DATA PROVIDED:
[Start of Attachment]
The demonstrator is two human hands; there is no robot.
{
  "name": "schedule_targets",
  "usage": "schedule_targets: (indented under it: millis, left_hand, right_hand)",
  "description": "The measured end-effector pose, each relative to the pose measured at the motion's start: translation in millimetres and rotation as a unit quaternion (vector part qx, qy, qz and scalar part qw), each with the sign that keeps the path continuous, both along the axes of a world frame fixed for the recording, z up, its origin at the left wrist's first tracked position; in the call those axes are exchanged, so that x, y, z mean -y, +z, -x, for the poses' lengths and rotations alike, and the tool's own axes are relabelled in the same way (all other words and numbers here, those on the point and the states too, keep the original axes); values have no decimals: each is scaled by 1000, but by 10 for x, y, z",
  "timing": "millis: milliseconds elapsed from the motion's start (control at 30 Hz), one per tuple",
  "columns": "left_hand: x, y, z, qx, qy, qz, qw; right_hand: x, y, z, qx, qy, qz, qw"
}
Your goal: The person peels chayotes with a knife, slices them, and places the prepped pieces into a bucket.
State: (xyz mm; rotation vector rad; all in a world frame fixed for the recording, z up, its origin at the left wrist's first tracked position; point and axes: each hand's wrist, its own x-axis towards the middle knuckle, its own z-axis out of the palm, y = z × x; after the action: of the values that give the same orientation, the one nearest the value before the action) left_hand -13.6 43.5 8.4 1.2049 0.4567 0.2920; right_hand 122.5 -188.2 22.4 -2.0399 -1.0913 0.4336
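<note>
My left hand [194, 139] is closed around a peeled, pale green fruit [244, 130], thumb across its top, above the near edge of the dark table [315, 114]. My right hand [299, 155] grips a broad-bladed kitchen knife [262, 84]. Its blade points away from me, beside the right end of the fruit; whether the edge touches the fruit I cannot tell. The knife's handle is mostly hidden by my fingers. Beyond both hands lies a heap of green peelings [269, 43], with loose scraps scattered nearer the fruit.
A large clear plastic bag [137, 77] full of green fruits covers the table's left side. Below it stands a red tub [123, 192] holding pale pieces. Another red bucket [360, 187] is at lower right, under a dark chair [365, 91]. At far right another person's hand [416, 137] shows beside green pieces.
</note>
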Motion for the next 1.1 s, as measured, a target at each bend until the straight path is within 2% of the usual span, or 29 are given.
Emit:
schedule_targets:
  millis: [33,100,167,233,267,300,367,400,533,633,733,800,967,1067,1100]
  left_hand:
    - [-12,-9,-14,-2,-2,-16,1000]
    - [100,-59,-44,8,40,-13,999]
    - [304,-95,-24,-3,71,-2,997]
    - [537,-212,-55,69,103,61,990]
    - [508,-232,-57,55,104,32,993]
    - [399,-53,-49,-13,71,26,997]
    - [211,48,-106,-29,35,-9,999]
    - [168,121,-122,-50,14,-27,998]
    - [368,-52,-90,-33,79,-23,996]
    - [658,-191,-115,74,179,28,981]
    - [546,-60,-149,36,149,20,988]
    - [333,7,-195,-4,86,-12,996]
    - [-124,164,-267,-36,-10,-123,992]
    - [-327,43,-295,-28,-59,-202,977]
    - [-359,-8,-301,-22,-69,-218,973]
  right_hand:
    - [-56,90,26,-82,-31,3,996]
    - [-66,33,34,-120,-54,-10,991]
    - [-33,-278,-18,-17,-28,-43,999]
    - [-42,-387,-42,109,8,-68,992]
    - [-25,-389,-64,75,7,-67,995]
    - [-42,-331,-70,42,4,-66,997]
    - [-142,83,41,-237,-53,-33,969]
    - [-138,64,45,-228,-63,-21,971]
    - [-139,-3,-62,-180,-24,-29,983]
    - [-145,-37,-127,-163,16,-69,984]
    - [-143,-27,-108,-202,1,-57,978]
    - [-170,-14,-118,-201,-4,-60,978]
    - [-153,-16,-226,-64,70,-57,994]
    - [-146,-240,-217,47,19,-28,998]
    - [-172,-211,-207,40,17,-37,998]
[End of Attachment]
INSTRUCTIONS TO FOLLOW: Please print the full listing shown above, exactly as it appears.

THE ANSWER:
The demonstrator is two human hands; there is no robot.
{
  "name": "schedule_targets",
  "usage": "schedule_targets: (indented under it: millis, left_hand, right_hand)",
  "description": "The measured end-effector pose, each relative to the pose measured at the motion's start: translation in millimetres and rotation as a unit quaternion (vector part qx, qy, qz and scalar part qw), each with the sign that keeps the path continuous, both along the axes of a world frame fixed for the recording, z up, its origin at the left wrist's first tracked position; in the call those axes are exchanged, so that x, y, z mean -y, +z, -x, for the poses' lengths and rotations alike, and the tool's own axes are relabelled in the same way (all other words and numbers here, those on the point and the states too, keep the original axes); values have no decimals: each is scaled by 1000, but by 10 for x, y, z",
  "timing": "millis: milliseconds elapsed from the motion's start (control at 30 Hz), one per tuple",
  "columns": "left_hand: x, y, z, qx, qy, qz, qw; right_hand: x, y, z, qx, qy, qz, qw"
}
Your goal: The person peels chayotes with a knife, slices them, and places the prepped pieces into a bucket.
State: (xyz mm; rotation vector rad; all in a world frame fixed for the recording, z up, its origin at the left wrist's first tracked position; point and axes: each hand's wrist, its own x-axis towards the middle knuckle, its own z-axis out of the palm, y = z × x; after the action: of the values that give the same orientation, the one nearest the value before the action) left_hand -13.6 43.5 8.4 1.2049 0.4567 0.2920; right_hand 122.5 -188.2 22.4 -2.0399 -1.0913 0.4336
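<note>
My left hand [194, 139] is closed around a peeled, pale green fruit [244, 130], thumb across its top, above the near edge of the dark table [315, 114]. My right hand [299, 155] grips a broad-bladed kitchen knife [262, 84]. Its blade points away from me, beside the right end of the fruit; whether the edge touches the fruit I cannot tell. The knife's handle is mostly hidden by my fingers. Beyond both hands lies a heap of green peelings [269, 43], with loose scraps scattered nearer the fruit.
A large clear plastic bag [137, 77] full of green fruits covers the table's left side. Below it stands a red tub [123, 192] holding pale pieces. Another red bucket [360, 187] is at lower right, under a dark chair [365, 91]. At far right another person's hand [416, 137] shows beside green pieces.
</note>
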Motion for the next 1.1 s, as measured, a target at each bend until the straight path is within 2% of the usual span, or 29 are given.
Emit:
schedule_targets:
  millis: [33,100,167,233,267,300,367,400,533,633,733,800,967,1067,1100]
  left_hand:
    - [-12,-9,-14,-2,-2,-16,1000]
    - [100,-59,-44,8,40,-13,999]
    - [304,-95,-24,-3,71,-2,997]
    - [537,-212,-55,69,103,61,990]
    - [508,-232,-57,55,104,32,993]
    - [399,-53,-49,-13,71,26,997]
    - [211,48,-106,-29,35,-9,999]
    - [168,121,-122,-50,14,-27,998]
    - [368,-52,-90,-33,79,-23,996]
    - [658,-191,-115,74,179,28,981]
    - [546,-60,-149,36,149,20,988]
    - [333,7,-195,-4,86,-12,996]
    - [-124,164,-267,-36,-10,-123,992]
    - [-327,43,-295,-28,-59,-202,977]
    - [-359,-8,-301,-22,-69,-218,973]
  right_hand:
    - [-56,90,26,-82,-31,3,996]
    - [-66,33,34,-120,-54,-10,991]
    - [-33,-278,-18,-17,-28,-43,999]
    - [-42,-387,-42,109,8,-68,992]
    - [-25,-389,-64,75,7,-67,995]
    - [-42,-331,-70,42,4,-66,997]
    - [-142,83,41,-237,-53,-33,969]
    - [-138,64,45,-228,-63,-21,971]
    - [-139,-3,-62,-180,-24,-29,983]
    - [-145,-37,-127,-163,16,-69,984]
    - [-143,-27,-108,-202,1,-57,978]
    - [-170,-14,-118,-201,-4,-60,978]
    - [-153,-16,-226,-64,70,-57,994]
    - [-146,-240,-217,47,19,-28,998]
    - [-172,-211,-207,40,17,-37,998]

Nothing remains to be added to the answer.